Task brief: Even if the data beneath seems repetitive, write it all out again exactly.

(Items listed in a dataset)
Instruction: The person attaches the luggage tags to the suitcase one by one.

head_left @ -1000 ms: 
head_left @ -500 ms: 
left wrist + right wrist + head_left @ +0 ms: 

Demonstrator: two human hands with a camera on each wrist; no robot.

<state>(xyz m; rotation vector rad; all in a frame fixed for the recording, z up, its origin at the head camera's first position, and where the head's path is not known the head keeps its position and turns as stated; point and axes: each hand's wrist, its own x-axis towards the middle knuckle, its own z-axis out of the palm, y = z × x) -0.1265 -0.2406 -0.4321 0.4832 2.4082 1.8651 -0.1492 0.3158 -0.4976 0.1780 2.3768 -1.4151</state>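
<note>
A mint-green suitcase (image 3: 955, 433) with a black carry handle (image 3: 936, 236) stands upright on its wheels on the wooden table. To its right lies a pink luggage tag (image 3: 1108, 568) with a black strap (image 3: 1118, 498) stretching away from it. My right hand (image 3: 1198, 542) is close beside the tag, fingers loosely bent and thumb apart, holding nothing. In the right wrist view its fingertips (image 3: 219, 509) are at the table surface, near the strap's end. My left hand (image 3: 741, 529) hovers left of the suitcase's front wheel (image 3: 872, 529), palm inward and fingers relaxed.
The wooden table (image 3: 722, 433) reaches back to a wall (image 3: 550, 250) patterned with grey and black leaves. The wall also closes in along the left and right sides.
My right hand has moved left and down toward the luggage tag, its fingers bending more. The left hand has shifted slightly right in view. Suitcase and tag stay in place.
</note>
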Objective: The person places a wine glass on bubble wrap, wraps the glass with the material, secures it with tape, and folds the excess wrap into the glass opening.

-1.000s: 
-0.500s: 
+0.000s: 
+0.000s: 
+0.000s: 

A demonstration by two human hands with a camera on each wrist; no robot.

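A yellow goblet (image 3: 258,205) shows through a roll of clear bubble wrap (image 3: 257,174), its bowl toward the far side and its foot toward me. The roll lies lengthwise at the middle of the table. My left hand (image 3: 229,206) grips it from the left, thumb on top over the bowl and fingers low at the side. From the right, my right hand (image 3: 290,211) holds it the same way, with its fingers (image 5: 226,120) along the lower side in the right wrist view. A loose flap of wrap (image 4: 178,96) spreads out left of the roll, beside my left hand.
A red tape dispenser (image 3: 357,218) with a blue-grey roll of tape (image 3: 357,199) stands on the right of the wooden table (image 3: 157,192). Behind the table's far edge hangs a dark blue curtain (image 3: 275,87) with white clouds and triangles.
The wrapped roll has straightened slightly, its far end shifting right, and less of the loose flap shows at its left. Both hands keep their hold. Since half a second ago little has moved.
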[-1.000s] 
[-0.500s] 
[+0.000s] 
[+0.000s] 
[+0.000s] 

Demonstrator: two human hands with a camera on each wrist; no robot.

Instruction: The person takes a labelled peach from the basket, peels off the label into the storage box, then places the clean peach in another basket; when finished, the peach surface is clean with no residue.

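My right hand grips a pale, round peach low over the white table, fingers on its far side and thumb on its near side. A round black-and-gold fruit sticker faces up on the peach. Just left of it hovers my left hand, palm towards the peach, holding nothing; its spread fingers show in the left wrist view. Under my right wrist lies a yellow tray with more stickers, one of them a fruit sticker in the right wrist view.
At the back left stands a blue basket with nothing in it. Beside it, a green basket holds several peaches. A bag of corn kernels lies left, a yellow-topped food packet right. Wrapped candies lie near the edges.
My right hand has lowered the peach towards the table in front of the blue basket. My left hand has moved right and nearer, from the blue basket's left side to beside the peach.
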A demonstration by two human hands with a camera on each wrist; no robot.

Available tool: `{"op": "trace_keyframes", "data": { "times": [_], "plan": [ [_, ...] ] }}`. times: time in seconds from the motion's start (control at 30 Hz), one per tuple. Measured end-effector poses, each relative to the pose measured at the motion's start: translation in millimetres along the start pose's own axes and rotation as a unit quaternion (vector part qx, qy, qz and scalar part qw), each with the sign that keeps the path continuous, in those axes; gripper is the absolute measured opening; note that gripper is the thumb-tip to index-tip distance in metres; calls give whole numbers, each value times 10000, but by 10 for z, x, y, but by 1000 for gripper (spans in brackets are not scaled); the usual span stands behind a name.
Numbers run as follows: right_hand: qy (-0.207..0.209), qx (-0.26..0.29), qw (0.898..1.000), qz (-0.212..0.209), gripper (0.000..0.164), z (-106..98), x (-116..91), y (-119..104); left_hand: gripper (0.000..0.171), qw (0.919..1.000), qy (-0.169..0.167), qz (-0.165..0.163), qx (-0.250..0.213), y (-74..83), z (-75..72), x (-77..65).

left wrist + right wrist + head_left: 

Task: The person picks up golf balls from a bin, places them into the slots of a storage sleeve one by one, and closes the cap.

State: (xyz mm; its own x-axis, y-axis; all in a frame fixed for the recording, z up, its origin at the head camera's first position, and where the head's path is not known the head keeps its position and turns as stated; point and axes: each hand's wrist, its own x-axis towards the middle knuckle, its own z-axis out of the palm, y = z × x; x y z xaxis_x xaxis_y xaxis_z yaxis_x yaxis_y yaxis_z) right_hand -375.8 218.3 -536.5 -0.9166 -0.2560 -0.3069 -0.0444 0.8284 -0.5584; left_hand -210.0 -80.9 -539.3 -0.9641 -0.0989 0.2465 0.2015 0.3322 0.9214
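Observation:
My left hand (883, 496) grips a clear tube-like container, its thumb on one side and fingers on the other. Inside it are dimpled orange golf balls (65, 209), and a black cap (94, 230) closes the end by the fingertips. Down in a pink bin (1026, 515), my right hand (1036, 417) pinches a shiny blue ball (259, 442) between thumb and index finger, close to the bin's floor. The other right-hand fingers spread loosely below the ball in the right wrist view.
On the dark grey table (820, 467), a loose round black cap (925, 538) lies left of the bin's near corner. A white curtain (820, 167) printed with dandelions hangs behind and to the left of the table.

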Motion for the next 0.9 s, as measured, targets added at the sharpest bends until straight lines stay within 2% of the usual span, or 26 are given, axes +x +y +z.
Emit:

Response below:
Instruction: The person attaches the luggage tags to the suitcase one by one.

head_left @ -1000 ms: 
head_left @ -500 ms: 
left wrist + right wrist + head_left @ +0 ms: 

Demonstrator: two human hands with a camera on each wrist; no robot.

<state>(xyz m; rotation vector rad; all in a frame fixed for the recording, z up, its origin at the head camera's first position, and where the head's path is not known the head keeps its position and turns as stated; point and axes: each hand's wrist, its own x-axis towards the middle knuckle, its own z-axis out of the palm, y = z × x) -0.1265 -0.2406 -0.4321 0.4832 2.4082 1.8651 -0.1492 0.3158 -0.4976 0.1780 2.3768 -1.4151</state>
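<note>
A mint-green suitcase (image 3: 955, 433) with a black carry handle (image 3: 936, 236) stands upright on its wheels on the wooden table. To its right lies a pink luggage tag (image 3: 1108, 568) with a black strap (image 3: 1118, 498) stretching away from it. My right hand (image 3: 1198, 542) is close beside the tag, fingers loosely bent and thumb apart, holding nothing. In the right wrist view its fingertips (image 3: 219, 509) are at the table surface, near the strap's end. My left hand (image 3: 741, 529) hovers left of the suitcase's front wheel (image 3: 872, 529), palm inward and fingers relaxed.
The wooden table (image 3: 722, 433) reaches back to a wall (image 3: 550, 250) patterned with grey and black leaves. The wall also closes in along the left and right sides.
My right hand has moved left and down toward the luggage tag, its fingers bending more. The left hand has shifted slightly right in view. Suitcase and tag stay in place.
</note>
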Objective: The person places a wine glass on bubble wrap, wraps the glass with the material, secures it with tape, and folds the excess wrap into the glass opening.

-1.000s: 
-0.500s: 
+0.000s: 
+0.000s: 
+0.000s: 

A demonstration by two human hands with a camera on each wrist; no robot.

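A yellow goblet (image 3: 258,205) shows through a roll of clear bubble wrap (image 3: 257,174), its bowl toward the far side and its foot toward me. The roll lies lengthwise at the middle of the table. My left hand (image 3: 229,206) grips it from the left, thumb on top over the bowl and fingers low at the side. From the right, my right hand (image 3: 290,211) holds it the same way, with its fingers (image 5: 226,120) along the lower side in the right wrist view. A loose flap of wrap (image 4: 178,96) spreads out left of the roll, beside my left hand.
A red tape dispenser (image 3: 357,218) with a blue-grey roll of tape (image 3: 357,199) stands on the right of the wooden table (image 3: 157,192). Behind the table's far edge hangs a dark blue curtain (image 3: 275,87) with white clouds and triangles.
The wrapped roll has straightened slightly, its far end shifting right, and less of the loose flap shows at its left. Both hands keep their hold. Since half a second ago little has moved.
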[-1.000s] 
[-0.500s] 
[+0.000s] 
[+0.000s] 
[+0.000s] 

Demonstrator: two human hands with a camera on each wrist; no robot.

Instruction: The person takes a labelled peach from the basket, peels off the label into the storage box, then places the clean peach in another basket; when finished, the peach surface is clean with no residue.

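My right hand grips a pale, round peach low over the white table, fingers on its far side and thumb on its near side. A round black-and-gold fruit sticker faces up on the peach. Just left of it hovers my left hand, palm towards the peach, holding nothing; its spread fingers show in the left wrist view. Under my right wrist lies a yellow tray with more stickers, one of them a fruit sticker in the right wrist view.
At the back left stands a blue basket with nothing in it. Beside it, a green basket holds several peaches. A bag of corn kernels lies left, a yellow-topped food packet right. Wrapped candies lie near the edges.
My right hand has lowered the peach towards the table in front of the blue basket. My left hand has moved right and nearer, from the blue basket's left side to beside the peach.
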A demonstration by two human hands with a camera on each wrist; no robot.

Available tool: `{"op": "trace_keyframes", "data": { "times": [_], "plan": [ [_, ...] ] }}`. times: time in seconds from the motion's start (control at 30 Hz), one per tuple. Measured end-effector poses, each relative to the pose measured at the motion's start: translation in millimetres along the start pose's own axes and rotation as a unit quaternion (vector part qx, qy, qz and scalar part qw), each with the sign that keeps the path continuous, in those axes; gripper is the absolute measured opening; note that gripper is the thumb-tip to index-tip distance in metres; calls give whole numbers, each value times 10000, but by 10 for z, x, y, but by 1000 for gripper (spans in brackets are not scaled); the usual span stands behind a name.
Numbers run as follows: right_hand: qy (-0.207..0.209), qx (-0.26..0.29), qw (0.898..1.000), qz (-0.212..0.209), gripper (0.000..0.164), z (-106..98), x (-116..91), y (-119..104); left_hand: gripper (0.000..0.171), qw (0.919..1.000), qy (-0.169..0.167), qz (-0.165..0.163), qx (-0.250..0.213), y (-74..83), z (-75..72), x (-77..65).

left wrist + right wrist + head_left: 

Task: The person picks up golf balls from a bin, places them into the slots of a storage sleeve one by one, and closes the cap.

State: (xyz mm; its own x-axis, y-axis; all in a frame fixed for the recording, z up, its origin at the head camera's first position, and where the head's path is not known the head keeps its position and turns as stated; point and axes: each hand's wrist, its own x-axis towards the middle knuckle, its own z-axis out of the palm, y = z × x; x y z xaxis_x xaxis_y xaxis_z yaxis_x yaxis_y yaxis_z) right_hand -375.8 218.3 -536.5 -0.9166 -0.2560 -0.3069 -0.0444 0.8284 -0.5584; left_hand -210.0 -80.9 -539.3 -0.9641 -0.0989 0.2465 0.2015 0.3322 0.9214
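Observation:
My left hand (883, 496) grips a clear tube-like container, its thumb on one side and fingers on the other. Inside it are dimpled orange golf balls (65, 209), and a black cap (94, 230) closes the end by the fingertips. Down in a pink bin (1026, 515), my right hand (1036, 417) pinches a shiny blue ball (259, 442) between thumb and index finger, close to the bin's floor. The other right-hand fingers spread loosely below the ball in the right wrist view.
On the dark grey table (820, 467), a loose round black cap (925, 538) lies left of the bin's near corner. A white curtain (820, 167) printed with dandelions hangs behind and to the left of the table.
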
Motion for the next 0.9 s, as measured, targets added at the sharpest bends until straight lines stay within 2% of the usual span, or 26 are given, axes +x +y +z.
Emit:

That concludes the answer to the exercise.